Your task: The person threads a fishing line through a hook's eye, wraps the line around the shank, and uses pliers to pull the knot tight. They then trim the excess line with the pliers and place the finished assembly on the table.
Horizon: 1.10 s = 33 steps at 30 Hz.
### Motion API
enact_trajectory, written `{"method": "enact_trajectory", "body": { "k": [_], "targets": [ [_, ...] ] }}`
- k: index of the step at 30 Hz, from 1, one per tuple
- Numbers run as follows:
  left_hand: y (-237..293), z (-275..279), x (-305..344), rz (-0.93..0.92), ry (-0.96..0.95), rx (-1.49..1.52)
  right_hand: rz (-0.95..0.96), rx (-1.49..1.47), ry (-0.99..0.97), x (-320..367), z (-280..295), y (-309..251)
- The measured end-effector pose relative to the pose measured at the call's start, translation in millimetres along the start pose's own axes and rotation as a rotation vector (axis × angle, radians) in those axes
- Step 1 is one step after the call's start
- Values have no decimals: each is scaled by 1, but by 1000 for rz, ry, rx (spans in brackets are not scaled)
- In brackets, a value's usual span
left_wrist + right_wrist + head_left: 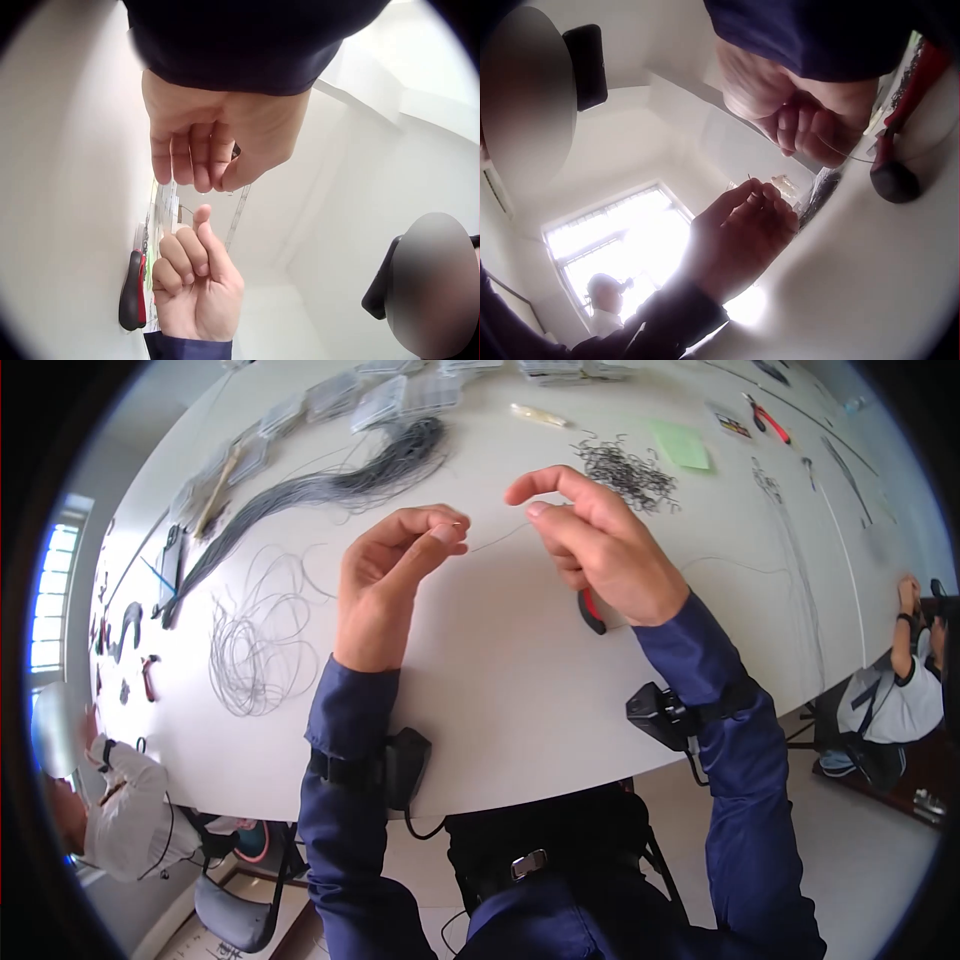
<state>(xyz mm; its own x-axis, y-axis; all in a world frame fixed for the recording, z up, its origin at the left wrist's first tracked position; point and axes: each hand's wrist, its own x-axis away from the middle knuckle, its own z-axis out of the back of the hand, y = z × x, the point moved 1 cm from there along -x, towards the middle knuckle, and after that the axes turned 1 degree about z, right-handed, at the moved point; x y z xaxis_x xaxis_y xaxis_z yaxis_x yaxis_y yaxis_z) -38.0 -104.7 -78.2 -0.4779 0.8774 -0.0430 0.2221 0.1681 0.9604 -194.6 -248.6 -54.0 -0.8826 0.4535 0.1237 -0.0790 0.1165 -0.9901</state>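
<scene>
Above the table, my left hand (385, 585) pinches something tiny between thumb and fingertips. A fine tip (750, 178) pokes up there in the right wrist view; I cannot tell whether it is a hook or line. A thin grey line (497, 541) spans the gap toward my right hand (610, 550). The right hand's lower fingers curl over the line, while its index finger stretches out toward the left hand. In the right wrist view the line (847, 156) trails from the curled fingers past red-and-black pliers (894, 178), which lie on the table beneath the right hand.
Loose coils of line (250, 650) lie left of my left hand, below a long grey bundle (300, 495). Beyond my right hand are a heap of small dark hooks (625, 472) and a green paper (683, 445). Clear plastic boxes (380, 400) line the far side. People sit at both sides.
</scene>
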Motion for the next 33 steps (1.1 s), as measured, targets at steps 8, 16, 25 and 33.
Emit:
{"method": "enact_trajectory", "body": {
  "k": [8, 16, 25, 33],
  "targets": [
    [6, -18, 7, -26, -237, -334, -27, 52, -94, 5, -5, -7],
    [17, 25, -5, -281, 66, 269, 444, 798, 223, -3, 32, -7],
    [19, 45, -3, -390, 269, 307, 195, 460, 609, 4, 69, -23],
    [17, 66, 0, -443, 576, 371, 370, -744, 608, 3, 129, -17]
  ]
}}
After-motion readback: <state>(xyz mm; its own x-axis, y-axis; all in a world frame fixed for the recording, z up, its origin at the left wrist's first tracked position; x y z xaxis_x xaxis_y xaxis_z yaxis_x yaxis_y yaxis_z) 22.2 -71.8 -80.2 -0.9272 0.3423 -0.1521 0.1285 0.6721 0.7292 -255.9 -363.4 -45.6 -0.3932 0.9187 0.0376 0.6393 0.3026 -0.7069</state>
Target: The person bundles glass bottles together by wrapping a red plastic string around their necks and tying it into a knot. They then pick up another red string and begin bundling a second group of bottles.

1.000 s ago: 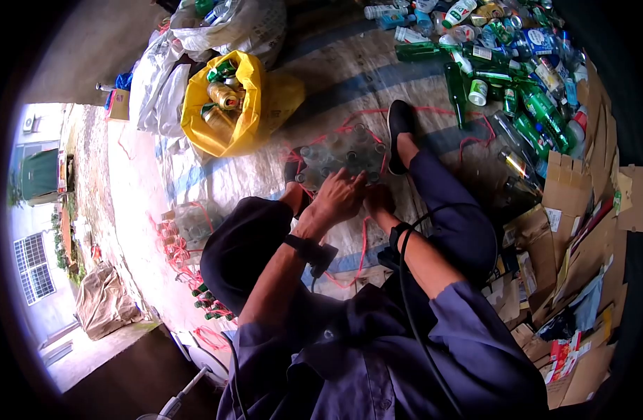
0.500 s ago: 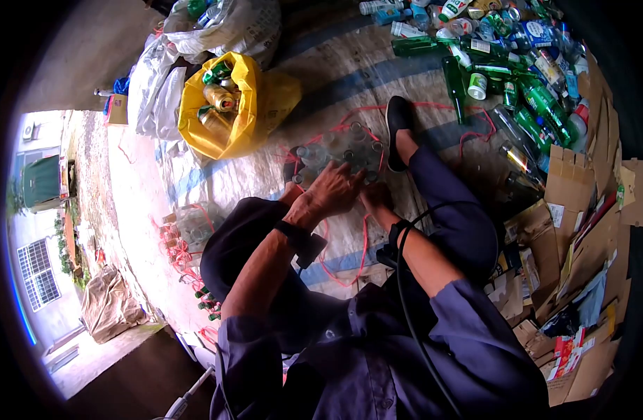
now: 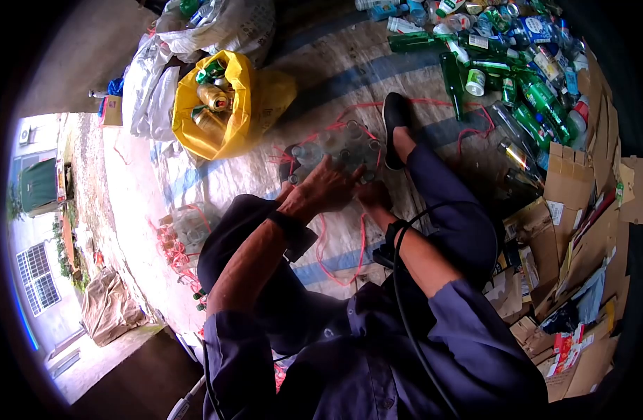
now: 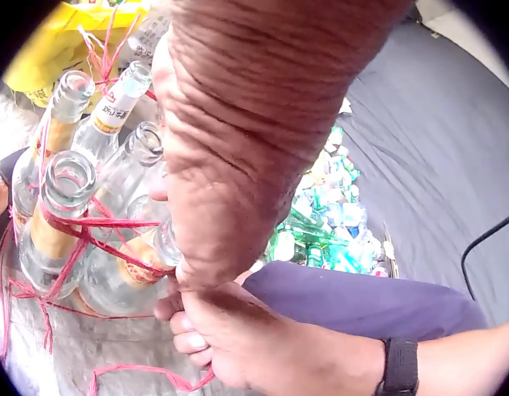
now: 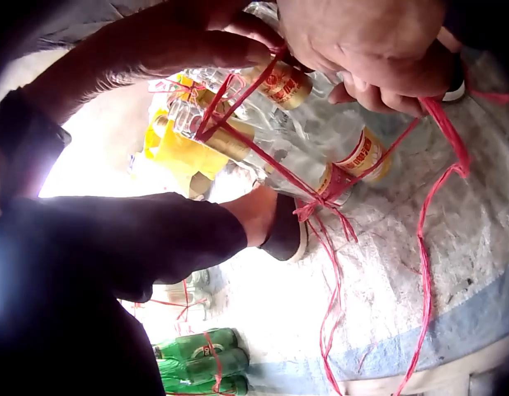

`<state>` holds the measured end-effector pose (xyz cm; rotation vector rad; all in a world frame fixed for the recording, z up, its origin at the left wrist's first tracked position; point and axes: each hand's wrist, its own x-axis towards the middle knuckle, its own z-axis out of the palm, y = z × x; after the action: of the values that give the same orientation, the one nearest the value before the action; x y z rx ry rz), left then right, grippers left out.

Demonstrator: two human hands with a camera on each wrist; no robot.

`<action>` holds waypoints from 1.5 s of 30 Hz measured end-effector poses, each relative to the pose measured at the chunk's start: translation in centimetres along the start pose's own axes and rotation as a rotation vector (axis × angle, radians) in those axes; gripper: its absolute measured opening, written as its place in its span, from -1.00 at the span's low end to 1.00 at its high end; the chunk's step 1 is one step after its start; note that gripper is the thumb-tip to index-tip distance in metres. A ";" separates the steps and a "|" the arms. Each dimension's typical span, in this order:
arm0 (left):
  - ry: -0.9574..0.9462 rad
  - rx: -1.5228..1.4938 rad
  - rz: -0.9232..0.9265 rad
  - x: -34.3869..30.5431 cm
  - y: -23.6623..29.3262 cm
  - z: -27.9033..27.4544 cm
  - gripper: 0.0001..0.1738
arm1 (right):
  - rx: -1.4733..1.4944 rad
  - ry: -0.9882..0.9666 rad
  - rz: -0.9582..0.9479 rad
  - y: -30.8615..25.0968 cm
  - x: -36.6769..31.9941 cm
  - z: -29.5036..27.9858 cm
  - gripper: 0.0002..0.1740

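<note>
A bundle of clear glass bottles (image 3: 339, 145) bound with red string (image 3: 361, 241) stands on the woven mat between my feet. My left hand (image 3: 326, 186) lies over the near bottle tops with straight fingers (image 5: 226, 49) against the string. My right hand (image 3: 372, 194) is just beside it, and its curled fingers (image 5: 378, 62) grip the red string (image 5: 440, 124), which runs taut down to a knot by the bottles (image 5: 320, 124). In the left wrist view the bottle necks (image 4: 69, 177) show crossed red string, and the right hand (image 4: 230, 342) holds a strand low down.
A yellow bag (image 3: 227, 105) of cans sits at the far left, white sacks (image 3: 223, 24) behind it. Green and clear bottles (image 3: 524, 77) lie heaped at the far right. Flattened cardboard (image 3: 580, 203) fills the right side. Another tied bundle (image 3: 185, 227) stands at my left.
My left hand has slid a little further over the bottle tops and its fingers have straightened. The right hand stays close beside it on the string.
</note>
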<state>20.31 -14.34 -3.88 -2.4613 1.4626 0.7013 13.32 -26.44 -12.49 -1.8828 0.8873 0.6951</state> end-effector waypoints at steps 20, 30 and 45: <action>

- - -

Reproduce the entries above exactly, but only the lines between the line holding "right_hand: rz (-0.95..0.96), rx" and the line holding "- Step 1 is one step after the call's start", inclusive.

  right_hand: rz (-0.95..0.96), rx (-1.49..1.47), ry (-0.99..0.97), x (-320..367), z (-280..295), y (-309..251)
- The measured end-effector pose relative to the pose measured at the call's start, translation in millimetres along the start pose's own axes and rotation as a rotation vector (axis × angle, radians) in those axes
- Step 1 is one step after the call's start

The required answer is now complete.